■ WHAT IS REQUIRED ■
Transcribe the data below verbatim from the line with "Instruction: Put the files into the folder" to the line with "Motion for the". Include both of those lines.

■ INFORMATION SUPPLIED ■
----
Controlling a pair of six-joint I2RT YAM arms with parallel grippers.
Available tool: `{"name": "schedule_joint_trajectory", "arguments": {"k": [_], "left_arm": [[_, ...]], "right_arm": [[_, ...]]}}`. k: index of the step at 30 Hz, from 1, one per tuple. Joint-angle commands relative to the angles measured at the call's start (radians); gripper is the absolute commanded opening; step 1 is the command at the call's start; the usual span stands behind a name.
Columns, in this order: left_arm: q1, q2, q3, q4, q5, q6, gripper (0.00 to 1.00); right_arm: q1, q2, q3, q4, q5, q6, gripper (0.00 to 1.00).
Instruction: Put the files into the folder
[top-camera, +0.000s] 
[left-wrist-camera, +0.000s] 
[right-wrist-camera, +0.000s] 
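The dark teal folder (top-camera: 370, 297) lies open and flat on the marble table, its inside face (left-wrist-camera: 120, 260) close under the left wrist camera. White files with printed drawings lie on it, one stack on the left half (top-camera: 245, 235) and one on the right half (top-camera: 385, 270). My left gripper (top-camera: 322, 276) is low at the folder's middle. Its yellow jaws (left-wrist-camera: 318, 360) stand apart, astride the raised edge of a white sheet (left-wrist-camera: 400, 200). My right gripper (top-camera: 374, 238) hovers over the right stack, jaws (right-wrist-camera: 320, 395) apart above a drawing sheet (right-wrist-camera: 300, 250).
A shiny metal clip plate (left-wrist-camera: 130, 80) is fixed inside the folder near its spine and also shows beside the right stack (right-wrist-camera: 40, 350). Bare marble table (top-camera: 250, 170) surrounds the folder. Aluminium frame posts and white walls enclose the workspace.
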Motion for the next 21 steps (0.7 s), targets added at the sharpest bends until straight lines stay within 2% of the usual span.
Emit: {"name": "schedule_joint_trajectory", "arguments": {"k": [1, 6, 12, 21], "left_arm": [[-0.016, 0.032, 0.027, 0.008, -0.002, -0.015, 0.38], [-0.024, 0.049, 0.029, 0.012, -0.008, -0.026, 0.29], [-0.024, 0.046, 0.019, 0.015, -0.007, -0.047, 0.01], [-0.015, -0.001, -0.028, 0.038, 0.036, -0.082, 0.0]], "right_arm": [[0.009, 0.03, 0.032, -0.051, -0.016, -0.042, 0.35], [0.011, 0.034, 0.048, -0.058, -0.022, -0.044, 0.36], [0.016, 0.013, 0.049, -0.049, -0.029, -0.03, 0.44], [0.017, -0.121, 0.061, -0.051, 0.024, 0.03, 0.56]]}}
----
■ SOLUTION FOR THIS TASK ■
Instruction: Put the files into the folder
[top-camera, +0.000s] 
[left-wrist-camera, +0.000s] 
[right-wrist-camera, +0.000s] 
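The dark teal folder (top-camera: 370, 297) lies open and flat on the marble table, its inside face (left-wrist-camera: 120, 260) close under the left wrist camera. White files with printed drawings lie on it, one stack on the left half (top-camera: 245, 235) and one on the right half (top-camera: 385, 270). My left gripper (top-camera: 322, 276) is low at the folder's middle. Its yellow jaws (left-wrist-camera: 318, 360) stand apart, astride the raised edge of a white sheet (left-wrist-camera: 400, 200). My right gripper (top-camera: 374, 238) hovers over the right stack, jaws (right-wrist-camera: 320, 395) apart above a drawing sheet (right-wrist-camera: 300, 250).
A shiny metal clip plate (left-wrist-camera: 130, 80) is fixed inside the folder near its spine and also shows beside the right stack (right-wrist-camera: 40, 350). Bare marble table (top-camera: 250, 170) surrounds the folder. Aluminium frame posts and white walls enclose the workspace.
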Motion for the next 21 steps (0.7 s), targets added at the sharpest bends until straight lines stay within 2% of the usual span.

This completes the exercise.